* [Required action]:
Repeat every line of the listing below exactly, minus the pictures.
:: Provided material ::
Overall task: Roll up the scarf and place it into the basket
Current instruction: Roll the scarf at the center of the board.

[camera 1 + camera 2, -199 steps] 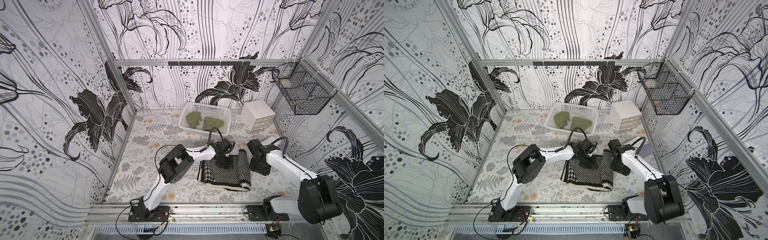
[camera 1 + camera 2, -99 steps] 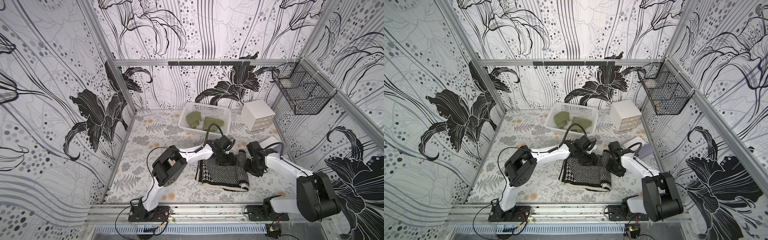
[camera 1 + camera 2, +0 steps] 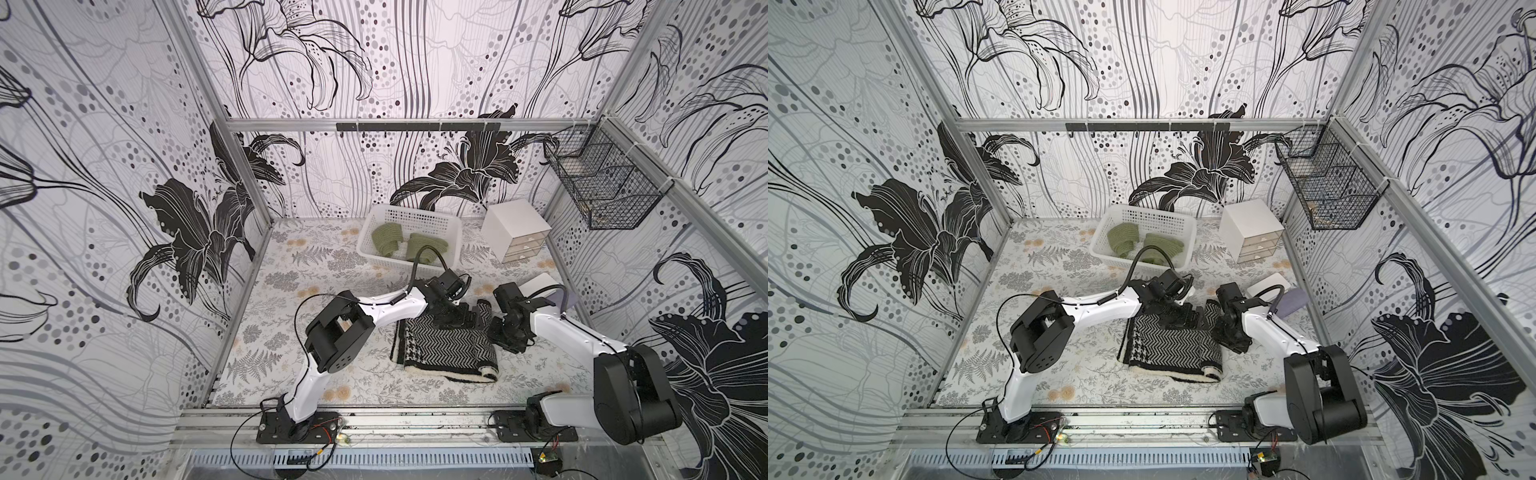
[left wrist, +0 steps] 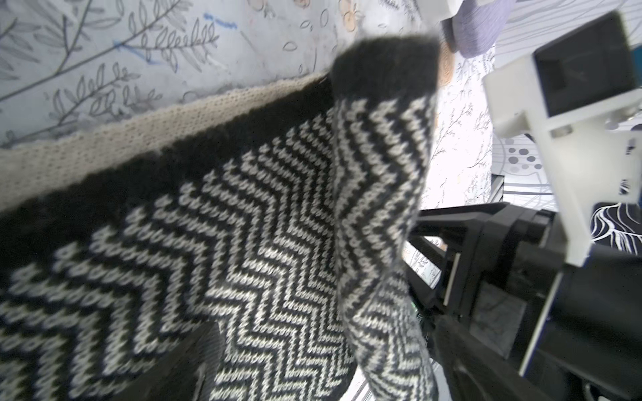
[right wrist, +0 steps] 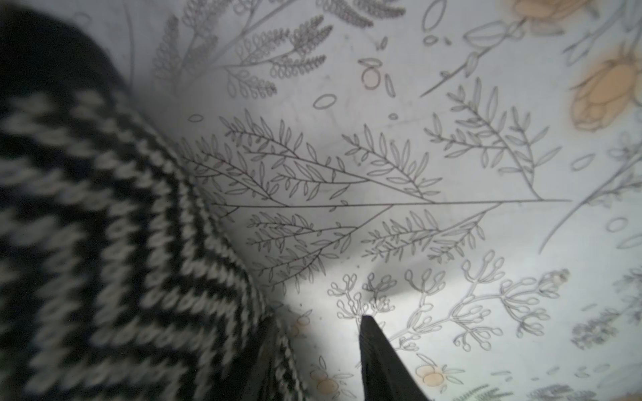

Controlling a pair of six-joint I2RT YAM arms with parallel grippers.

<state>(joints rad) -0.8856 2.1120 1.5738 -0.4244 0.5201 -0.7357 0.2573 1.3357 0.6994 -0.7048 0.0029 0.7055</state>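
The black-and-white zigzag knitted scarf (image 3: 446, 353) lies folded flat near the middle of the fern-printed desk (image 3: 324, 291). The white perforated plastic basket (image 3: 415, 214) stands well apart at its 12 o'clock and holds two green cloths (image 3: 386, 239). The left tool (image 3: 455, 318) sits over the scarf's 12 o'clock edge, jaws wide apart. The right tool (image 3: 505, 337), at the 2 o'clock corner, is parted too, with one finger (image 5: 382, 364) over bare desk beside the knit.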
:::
* [Output for this task]:
Overall task: Roll up the scarf and place it into the basket
Current instruction: Roll the scarf at the center of the board.

[camera 1 + camera 2, -199 steps] 
[camera 1 + camera 2, -99 steps] 
[camera 1 + camera 2, +0 steps] 
[left wrist, +0 steps] 
[right wrist, +0 steps] 

Controlling a pair of six-joint I2RT YAM arms with parallel grippers.

<state>(joints rad) -0.8856 2.1120 1.5738 -0.4244 0.5201 -0.7357 0.2573 1.3357 0.6994 -0.7048 0.0029 0.7055</state>
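The black-and-white zigzag knitted scarf (image 3: 446, 353) lies folded flat near the middle of the fern-printed desk (image 3: 324, 291). The white perforated plastic basket (image 3: 415, 214) stands well apart at its 12 o'clock and holds two green cloths (image 3: 386, 239). The left tool (image 3: 455, 318) sits over the scarf's 12 o'clock edge, jaws wide apart. The right tool (image 3: 505, 337), at the 2 o'clock corner, is parted too, with one finger (image 5: 382, 364) over bare desk beside the knit.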

That completes the response.